Changes in parenting are not going to be sufficient to sustain or speed this progress, although more paid leave would help. Economic inequality still constrains poor children’s horizons. Low-income and middle-class parents still struggle to find affordable, high-quality preschools. The elementary, middle and high schools that rich and poor students attend differ markedly in resources and quality.
 One big takeaway - attention ed reformers:
If we don’t do something about these larger problems, the progress we have made toward equality in early childhood may prove only a brief respite from ever-widening educational inequality. “Goodnight Moon,” for all its charm and power, is no substitute for comprehensive social policy.
 Better schools and good teachers alone are not going to solve this problem.  Helping parents to find new ways to support their child's learning is not the only thing that needs to happen.

It's that "comprehensive social policy" that needs to be happening, in parallel with good education.  No one is saying, "Solve poverty first."  But the two things go hand and hand.

This is one of issues for McCleary funding.  It cannot come on the backs of social/health services.  Those are the very services that help provide the underlying foundation so that low-income children can do better in life and in school.  I hope the Legislature doesn't even bring up cuts in that direction at all but if they do, I, for one, will oppose them.

Comments

Anonymous said…
It is encouraging to see a story of the gap being closed by bringing the bottom up vs. tearing the top down.

-StepJ
Anonymous said…
Remember, in Seattle the "top" isn't what they think they are (since the testing is invalid), and the "bottom" (you actually wrote that, didn't you?) is comprised of actual students who in some cases should have the HCC designation that many of yours were given by bias.

This information shows that the brain is plastic, and ability is ever-changing, particularly in the early years.

FWIW
Some people just can't be happy for any news.
Anonymous said…
It is good to point out the HCC "designation" because that's all you get from inclusion in HCC. That all important 'designation". Differentiated teaching - nah; More depth - nah; Better teachers - no, our experience was that the HCC teachers were worse in some cases (not all) because some took advantage of the fact that the students would learn on their own regardless of the classroom experience (HIMS math anyone?).
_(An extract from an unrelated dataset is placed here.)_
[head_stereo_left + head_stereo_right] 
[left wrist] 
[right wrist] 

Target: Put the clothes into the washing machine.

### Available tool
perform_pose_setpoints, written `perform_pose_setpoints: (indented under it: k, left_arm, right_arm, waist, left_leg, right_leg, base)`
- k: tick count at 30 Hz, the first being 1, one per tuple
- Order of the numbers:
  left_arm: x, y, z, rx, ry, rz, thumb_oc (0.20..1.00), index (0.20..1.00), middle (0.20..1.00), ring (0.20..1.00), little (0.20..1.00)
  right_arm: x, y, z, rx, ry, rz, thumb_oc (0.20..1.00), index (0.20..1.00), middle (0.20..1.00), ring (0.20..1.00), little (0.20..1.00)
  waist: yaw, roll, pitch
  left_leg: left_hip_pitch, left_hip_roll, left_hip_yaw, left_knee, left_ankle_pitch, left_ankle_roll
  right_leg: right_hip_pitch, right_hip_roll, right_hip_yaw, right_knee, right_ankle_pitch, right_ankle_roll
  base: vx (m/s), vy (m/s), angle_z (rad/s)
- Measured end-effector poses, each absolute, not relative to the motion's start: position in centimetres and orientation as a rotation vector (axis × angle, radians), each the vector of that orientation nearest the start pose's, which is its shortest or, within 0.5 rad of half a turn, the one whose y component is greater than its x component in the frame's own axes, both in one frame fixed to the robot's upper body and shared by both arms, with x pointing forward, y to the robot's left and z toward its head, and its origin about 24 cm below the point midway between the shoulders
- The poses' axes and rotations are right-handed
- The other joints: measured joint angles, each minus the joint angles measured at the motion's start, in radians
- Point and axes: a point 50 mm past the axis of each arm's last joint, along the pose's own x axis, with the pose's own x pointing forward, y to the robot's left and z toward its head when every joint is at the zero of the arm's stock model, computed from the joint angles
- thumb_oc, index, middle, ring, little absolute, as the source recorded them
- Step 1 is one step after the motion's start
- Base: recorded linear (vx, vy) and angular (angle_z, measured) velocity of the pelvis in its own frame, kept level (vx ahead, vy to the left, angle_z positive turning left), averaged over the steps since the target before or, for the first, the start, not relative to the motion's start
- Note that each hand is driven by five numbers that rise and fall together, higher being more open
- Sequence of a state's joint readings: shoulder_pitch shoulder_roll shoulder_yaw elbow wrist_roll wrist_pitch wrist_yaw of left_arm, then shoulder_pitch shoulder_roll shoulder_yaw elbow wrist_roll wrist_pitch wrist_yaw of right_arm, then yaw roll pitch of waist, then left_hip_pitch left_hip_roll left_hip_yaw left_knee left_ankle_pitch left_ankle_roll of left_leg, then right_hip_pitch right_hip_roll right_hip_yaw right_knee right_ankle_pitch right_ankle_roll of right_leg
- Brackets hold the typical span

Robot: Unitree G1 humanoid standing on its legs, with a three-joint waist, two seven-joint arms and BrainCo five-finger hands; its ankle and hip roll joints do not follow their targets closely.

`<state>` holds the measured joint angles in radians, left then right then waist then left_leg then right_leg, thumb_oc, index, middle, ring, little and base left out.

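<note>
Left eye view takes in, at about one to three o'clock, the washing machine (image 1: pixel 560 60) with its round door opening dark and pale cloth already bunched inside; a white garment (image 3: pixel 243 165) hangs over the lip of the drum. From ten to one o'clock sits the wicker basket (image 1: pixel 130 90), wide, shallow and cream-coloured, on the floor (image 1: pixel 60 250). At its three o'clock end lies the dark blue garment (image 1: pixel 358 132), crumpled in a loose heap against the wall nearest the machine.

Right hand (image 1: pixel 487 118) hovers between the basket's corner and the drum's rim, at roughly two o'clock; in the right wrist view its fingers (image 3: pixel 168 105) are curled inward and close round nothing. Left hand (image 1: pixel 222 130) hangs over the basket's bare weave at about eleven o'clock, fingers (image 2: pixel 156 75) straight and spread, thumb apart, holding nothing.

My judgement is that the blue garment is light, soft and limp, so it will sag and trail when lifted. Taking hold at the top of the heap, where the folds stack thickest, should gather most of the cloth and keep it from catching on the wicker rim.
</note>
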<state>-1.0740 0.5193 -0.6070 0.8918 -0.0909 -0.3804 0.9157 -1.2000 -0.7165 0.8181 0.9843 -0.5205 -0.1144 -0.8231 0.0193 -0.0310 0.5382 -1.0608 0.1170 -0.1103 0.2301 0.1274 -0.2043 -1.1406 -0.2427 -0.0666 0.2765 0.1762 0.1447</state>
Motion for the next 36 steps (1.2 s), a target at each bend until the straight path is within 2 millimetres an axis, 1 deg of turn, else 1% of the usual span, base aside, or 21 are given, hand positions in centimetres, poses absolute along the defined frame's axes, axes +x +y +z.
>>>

Better curriculum - please...the Gen Ed classes had better math curriculum when we were in elementary school due to a waiver allowing our school to ditch the crappy SPS math curriculum. That is why so many of our elementary students tested into HCC...because of the improved math curriculum at our gen ed school! Smaller classes - nah, the HCC classes are generally bigger. Have a great time with that "designation". You've really picked an important issue to help underrepresented students - NOT.

-SPSParent
Anonymous said…
@SPSParent--elementary student finally learning something IN class - YES.

Hit Ormiss
Anonymous said…
We joined and have continued along the HCC pathway solely because the HCC pathway school was in a more convenient location than our neighborhood school. This is another thing the SPS is rigidly against: allowing students to attend schools that are convenient for 2 parents who work.
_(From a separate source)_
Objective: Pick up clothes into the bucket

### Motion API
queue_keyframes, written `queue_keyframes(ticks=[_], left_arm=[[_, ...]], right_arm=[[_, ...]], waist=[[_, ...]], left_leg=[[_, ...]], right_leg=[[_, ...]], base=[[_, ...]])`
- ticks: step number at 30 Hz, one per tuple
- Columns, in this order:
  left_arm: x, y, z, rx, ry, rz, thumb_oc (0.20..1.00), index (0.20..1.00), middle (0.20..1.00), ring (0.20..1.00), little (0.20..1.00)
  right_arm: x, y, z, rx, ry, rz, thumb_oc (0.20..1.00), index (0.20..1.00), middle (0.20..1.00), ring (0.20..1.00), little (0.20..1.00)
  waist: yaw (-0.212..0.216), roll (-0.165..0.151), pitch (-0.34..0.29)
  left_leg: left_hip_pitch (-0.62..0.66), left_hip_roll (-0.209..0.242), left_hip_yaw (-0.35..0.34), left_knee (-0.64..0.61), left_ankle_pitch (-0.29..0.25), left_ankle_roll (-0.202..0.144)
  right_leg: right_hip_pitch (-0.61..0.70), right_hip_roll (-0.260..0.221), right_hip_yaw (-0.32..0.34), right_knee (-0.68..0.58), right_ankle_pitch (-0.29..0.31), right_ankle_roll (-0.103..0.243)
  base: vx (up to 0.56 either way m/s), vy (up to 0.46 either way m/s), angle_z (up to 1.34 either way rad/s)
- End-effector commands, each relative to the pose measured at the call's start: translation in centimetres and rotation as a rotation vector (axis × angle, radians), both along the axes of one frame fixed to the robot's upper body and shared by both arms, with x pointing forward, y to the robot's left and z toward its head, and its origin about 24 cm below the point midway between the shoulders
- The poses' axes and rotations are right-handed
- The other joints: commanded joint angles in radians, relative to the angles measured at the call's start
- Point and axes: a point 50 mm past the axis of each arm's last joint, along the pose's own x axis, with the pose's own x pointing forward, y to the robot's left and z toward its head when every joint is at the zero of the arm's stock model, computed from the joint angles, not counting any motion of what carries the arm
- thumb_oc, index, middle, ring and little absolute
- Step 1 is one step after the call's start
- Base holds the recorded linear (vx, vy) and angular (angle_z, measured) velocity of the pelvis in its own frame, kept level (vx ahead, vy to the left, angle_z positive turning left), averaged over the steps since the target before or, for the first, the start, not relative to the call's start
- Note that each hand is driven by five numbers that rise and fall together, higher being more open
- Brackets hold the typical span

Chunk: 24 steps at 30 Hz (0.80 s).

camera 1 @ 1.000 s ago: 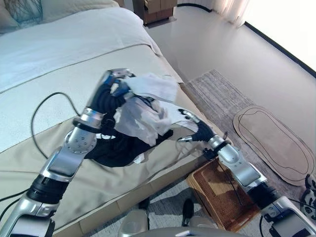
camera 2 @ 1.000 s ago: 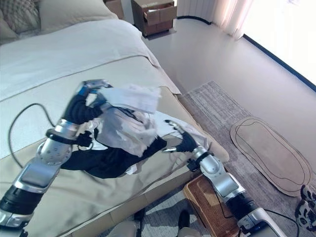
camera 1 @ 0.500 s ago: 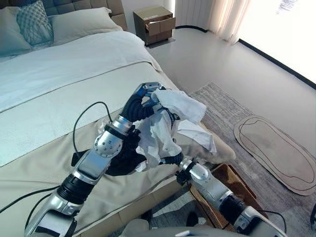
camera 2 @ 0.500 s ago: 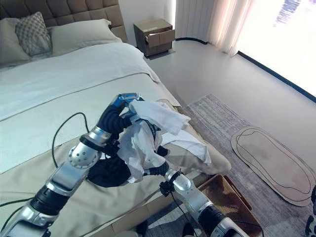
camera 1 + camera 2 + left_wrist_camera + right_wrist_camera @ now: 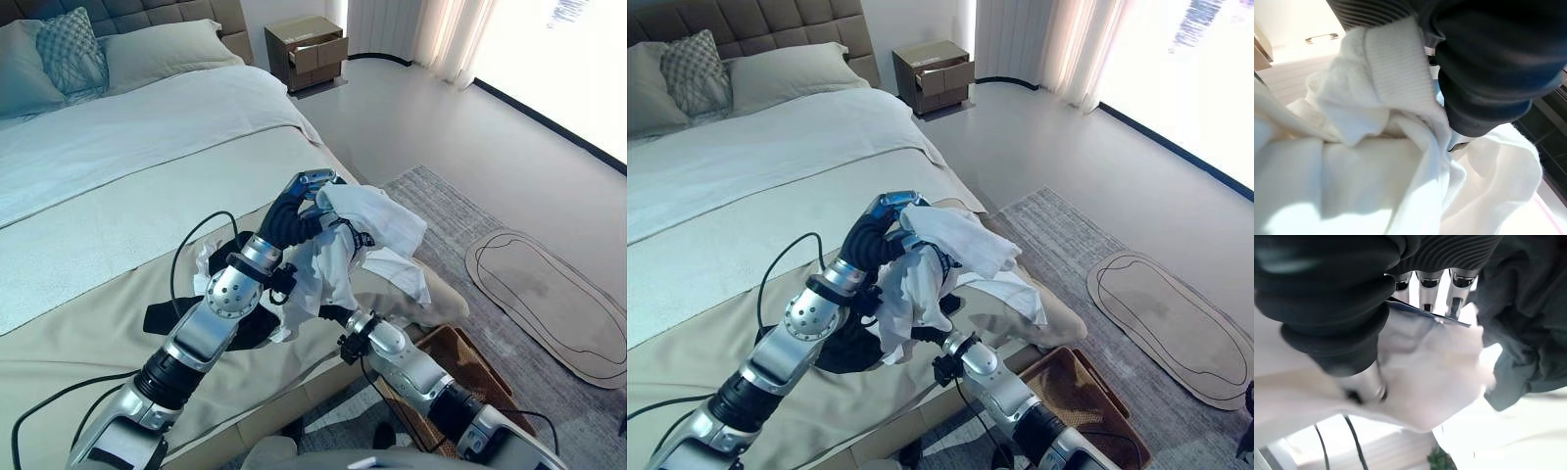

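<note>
Roughly, from the left: bed (image 5: 118, 196) with pillows (image 5: 69, 54) at the head, and a dark garment (image 5: 250, 328) lying on the near bedcover beside some white cloth. Left hand (image 5: 299, 201) is raised above the bed edge, fingers curled into a bunched white garment (image 5: 377, 211) that hangs from it; the left wrist view shows a ribbed white cuff (image 5: 1396, 63) pressed against the dark hand cover. Right hand (image 5: 942, 338) comes up under the hanging cloth; the right wrist view shows its fingers (image 5: 1422, 289) straight, resting on pale fabric, thumb alongside, not visibly pinching. To the right, on the floor by the bed corner, sits the wicker bucket (image 5: 451, 357), partly behind the right forearm. Further right are a rug (image 5: 441, 211) and an oval mat (image 5: 549, 304); a nightstand (image 5: 309, 49) stands at the back.

Step in hand looks like carrying the white garment over to the bucket. To do it well: keep the left grip tight, use the right hand to gather the dangling tail so it won't snag the bed edge, swing right and down until the bundle is over the bucket's opening, release low. Dark garment looks left for afterwards.
</note>
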Motion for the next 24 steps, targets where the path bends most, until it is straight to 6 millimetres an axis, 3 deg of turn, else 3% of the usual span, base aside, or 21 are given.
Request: queue_keyframes(ticks=[1,8,14,16,20,23,24], left_arm=[[0.5,-0.4,3.1,-0.074,-0.116,-0.017,0.200,0.200,0.200,0.200,0.200],[0.9,1.0,2.5,-0.048,-0.118,0.073,0.200,0.200,0.200,0.200,0.200],[1.1,3.4,1.4,-0.053,-0.094,0.190,0.200,0.200,0.200,0.200,0.200],[1.1,4.8,0.0,-0.077,-0.043,0.262,0.200,0.200,0.200,0.200,0.200],[1.0,6.3,-2.6,-0.151,0.093,0.314,0.200,0.200,0.200,0.200,0.200],[0.9,6.7,-3.9,-0.164,0.163,0.308,0.200,0.200,0.200,0.200,0.200],[0.8,6.8,-5.6,-0.161,0.244,0.301,0.200,0.200,0.200,0.200,0.200]], right_arm=[[0.4,2.6,3.6,0.155,-0.102,0.041,0.200,0.200,0.200,0.200,0.200],[-0.3,0.2,2.2,0.162,-0.034,-0.005,0.200,0.200,0.200,0.200,0.200],[-1.7,-3.6,1.0,0.192,0.023,-0.047,0.200,0.200,0.200,0.200,0.200],[-2.4,-6.5,-0.1,0.272,0.101,-0.143,0.200,0.200,0.200,0.200,0.200],[-3.2,-9.7,-1.0,0.536,0.196,-0.356,0.200,0.200,0.200,0.200,0.200],[-3.4,-10.9,-1.0,0.610,0.192,-0.442,0.200,0.200,0.200,0.200,0.200],[-3.3,-11.7,-0.4,0.659,0.163,-0.491,0.200,0.200,0.200,0.200,0.200]], waist=[[0.015,-0.043,-0.013],[0.006,-0.048,-0.018],[-0.005,-0.056,-0.023],[-0.014,-0.060,-0.028],[-0.029,-0.064,-0.035],[-0.035,-0.064,-0.039],[-0.042,-0.064,-0.042]], left_leg=[[0.032,0.029,0.066,0.057,-0.086,0.024],[0.039,0.028,0.070,0.059,-0.092,0.025],[0.046,0.029,0.076,0.054,-0.094,0.023],[0.050,0.031,0.079,0.052,-0.095,0.022],[0.054,0.031,0.085,0.048,-0.095,0.021],[0.058,0.032,0.088,0.047,-0.096,0.020],[0.062,0.032,0.092,0.045,-0.097,0.021]], right_leg=[[-0.017,-0.061,-0.023,0.037,0.019,0.040],[-0.011,-0.063,-0.020,0.039,0.018,0.041],[-0.009,-0.063,-0.019,0.036,0.017,0.043],[-0.005,-0.063,-0.019,0.035,0.015,0.044],[-0.005,-0.064,-0.016,0.036,0.016,0.046],[-0.005,-0.064,-0.012,0.037,0.016,0.047],[-0.007,-0.063,-0.007,0.038,0.018,0.048]], base=[[0.00,0.000,0.00],[0.00,0.000,0.00],[0.00,-0.001,-0.02],[0.00,0.000,0.00],[0.00,0.001,-0.05],[0.01,0.005,-0.10],[0.01,0.000,-0.08]])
That said - we have met some amazing kids (the cohort everyone talks about). However, I feel a sick feeling in my stomach regarding reaching out to underrepresented kids to join a program that will offer them little to nothing with respect to curriculum improvement. This is especially significant for kids that do not get homework support at home. Believe me - we had better learning opportunities in our gen ed class - mainly because of activism on the part of parents to reject the namby-pamby SPS-approved curriculum.